L’association des « victimes de l’expulsion arbitraire de l’Algérie » souhaite saisir la justice internationale afin que les victimes soient dédommagées. Alger avait à l’époque chassé près de 45 000 familles marocaines résidant légalement en Algérie. C’était sur fond de différend sur le Sahara occidental.

Tout a débuté à l’aube de la fête de l’Aïd al-Adha, le 18 décembre 1975. Houari Boumediene dirigeait alors l’Algérie et Abdelaziz Bouteflika était son bras droit.

Près de 45 000 familles marocaines vivant légalement en Algérie, ont alors été forcées de quitter le pays en abandonnant tous leurs biens, et de nombreuses familles vivent depuis séparées entre les deux pays.

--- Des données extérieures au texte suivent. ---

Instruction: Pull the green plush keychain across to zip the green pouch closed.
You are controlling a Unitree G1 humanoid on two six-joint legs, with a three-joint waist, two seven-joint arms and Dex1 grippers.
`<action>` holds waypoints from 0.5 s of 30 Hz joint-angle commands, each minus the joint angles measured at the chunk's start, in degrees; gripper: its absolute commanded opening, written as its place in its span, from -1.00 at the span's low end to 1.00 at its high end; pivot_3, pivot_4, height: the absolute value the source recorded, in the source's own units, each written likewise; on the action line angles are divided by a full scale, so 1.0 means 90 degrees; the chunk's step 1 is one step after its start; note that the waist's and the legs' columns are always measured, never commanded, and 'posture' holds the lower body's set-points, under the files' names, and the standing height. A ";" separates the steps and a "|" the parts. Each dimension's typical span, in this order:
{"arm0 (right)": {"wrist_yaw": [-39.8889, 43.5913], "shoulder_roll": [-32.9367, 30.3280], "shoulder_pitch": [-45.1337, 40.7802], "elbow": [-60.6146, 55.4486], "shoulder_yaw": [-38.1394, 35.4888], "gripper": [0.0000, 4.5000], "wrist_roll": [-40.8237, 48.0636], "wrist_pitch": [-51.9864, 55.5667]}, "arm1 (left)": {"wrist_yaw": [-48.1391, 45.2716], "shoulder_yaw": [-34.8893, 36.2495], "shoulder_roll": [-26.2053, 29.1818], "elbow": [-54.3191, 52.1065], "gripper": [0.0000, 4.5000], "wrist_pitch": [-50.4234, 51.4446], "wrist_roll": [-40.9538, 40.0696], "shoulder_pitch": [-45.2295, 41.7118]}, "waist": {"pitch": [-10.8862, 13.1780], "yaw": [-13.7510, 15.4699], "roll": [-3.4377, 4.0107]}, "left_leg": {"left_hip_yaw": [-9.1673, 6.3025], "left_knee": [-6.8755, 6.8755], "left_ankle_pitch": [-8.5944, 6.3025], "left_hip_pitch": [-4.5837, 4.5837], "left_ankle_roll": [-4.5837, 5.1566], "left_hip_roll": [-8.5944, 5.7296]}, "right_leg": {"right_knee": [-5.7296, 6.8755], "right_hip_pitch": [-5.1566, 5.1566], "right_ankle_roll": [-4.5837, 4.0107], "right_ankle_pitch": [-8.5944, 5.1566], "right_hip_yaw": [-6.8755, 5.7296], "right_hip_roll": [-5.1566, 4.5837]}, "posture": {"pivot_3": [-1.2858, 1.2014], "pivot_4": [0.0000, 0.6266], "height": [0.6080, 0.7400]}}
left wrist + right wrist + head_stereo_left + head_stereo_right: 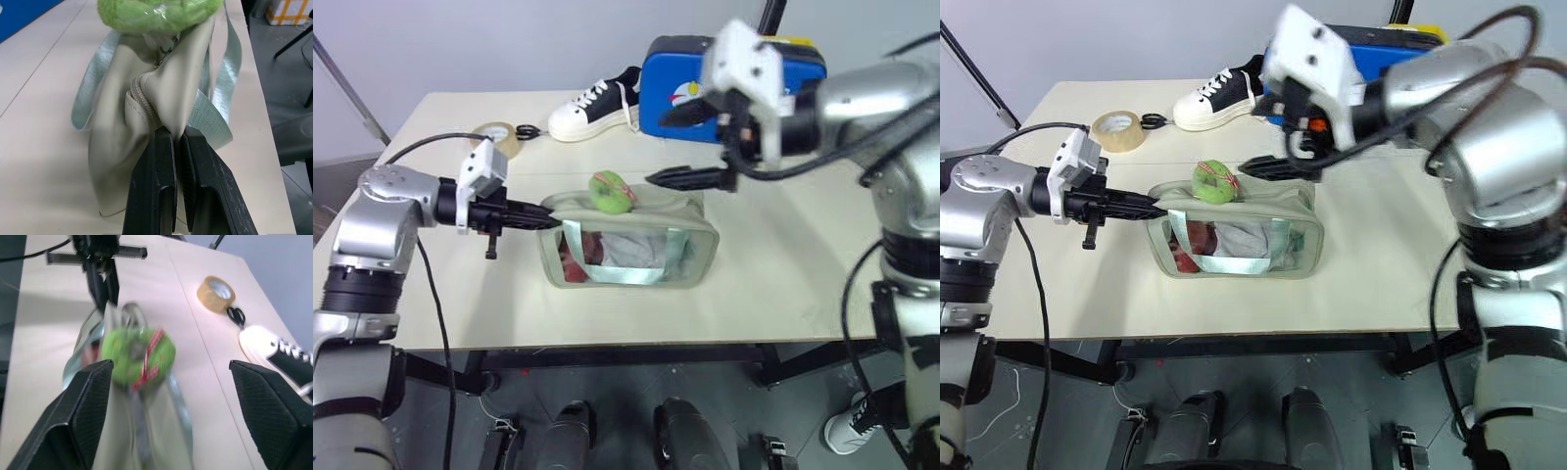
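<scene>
The green pouch [628, 251] lies in the middle of the table, its clear window facing me. The green plush keychain [611, 190] rests on top of it, toward its left half. My left gripper [546, 220] is shut on the fabric at the pouch's left end [117, 147], right by the end of the zipper. My right gripper [658, 149] hovers open above and just right of the keychain. In the right wrist view the keychain [139, 355] lies between its spread fingers [83, 416], which do not touch it.
A big blue case [724, 83] stands at the back of the table [783, 284], with a black-and-white sneaker [592, 108] to its left. A roll of tape [499, 137] and scissors [529, 130] lie at the back left.
</scene>
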 commanded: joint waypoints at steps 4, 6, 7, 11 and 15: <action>-0.0499 0.0721 -0.0359 0.0402 0.0754 0.79 -0.0361 0.0112 | 0.0102 0.0041 0.0085 -0.0303 -1.00 0.0116 -0.0027 0.0112 | 0.0001 0.0067 0.0001 | -0.0001 0.0003 0.0000 -0.0006 0.0000 -0.0002 | -0.0002 -0.0002 0.0001 0.0000 0.0000 -0.0004 | 0.03 -0.52 0.32; -0.0581 0.0808 -0.0391 0.0510 0.0932 0.68 -0.0478 0.0121 | 0.0130 0.0058 0.0107 -0.0344 -1.00 0.0136 -0.0036 0.0141 | 0.0001 0.0075 0.0001 | -0.0001 0.0003 0.0000 -0.0008 0.0000 -0.0004 | -0.0004 -0.0003 0.0002 -0.0001 0.0000 -0.0004 | 0.03 -0.52 0.32; -0.0616 0.0828 -0.0401 0.0555 0.0976 0.55 -0.0505 0.0150 | 0.0150 0.0069 0.0119 -0.0371 -1.00 0.0153 -0.0041 0.0158 | 0.0001 0.0074 0.0001 | -0.0002 0.0003 0.0000 -0.0008 0.0000 -0.0006 | -0.0004 -0.0003 0.0002 -0.0001 -0.0001 -0.0004 | 0.03 -0.52 0.32; -0.0505 0.0724 -0.0369 0.0466 0.1056 -0.23 -0.0515 0.0192 | 0.0212 0.0102 0.0152 -0.0473 -1.00 0.0215 -0.0084 0.0217 | 0.0001 0.0068 0.0001 | -0.0003 0.0004 0.0000 -0.0008 0.0000 -0.0006 | -0.0002 -0.0003 0.0001 0.0000 -0.0001 -0.0002 | 0.03 -0.52 0.32; -0.0389 0.0584 -0.0329 0.0345 0.1009 -0.97 -0.0470 0.0219 | 0.0254 0.0102 0.0148 -0.0469 -1.00 0.0214 -0.0084 0.0214 | 0.0001 0.0067 0.0001 | -0.0002 0.0003 0.0000 -0.0008 0.0000 -0.0006 | -0.0003 -0.0003 0.0001 0.0000 -0.0002 -0.0002 | 0.03 -0.52 0.32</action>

Cette opération baptisée la « marche noire » a été décidée en réaction à la « marche verte » lancée cette même année 1975 par le roi Hassan II. Cette marche avait abouti au départ des Espagnols du Sahara occidental, que Rabat considère comme le « sud du royaume chérifien », ce qui marqué un tournant décisif dans la lutte pour le Sahara occidental.

L’association marocaine cherche, depuis sa création en 2005, justice et réparation pour ces familles. Cependant, les démarches devant les tribunaux algériens n’ayant à ce jour jamais abouti, l’association songe désormais faire appel aux tribunaux internationaux.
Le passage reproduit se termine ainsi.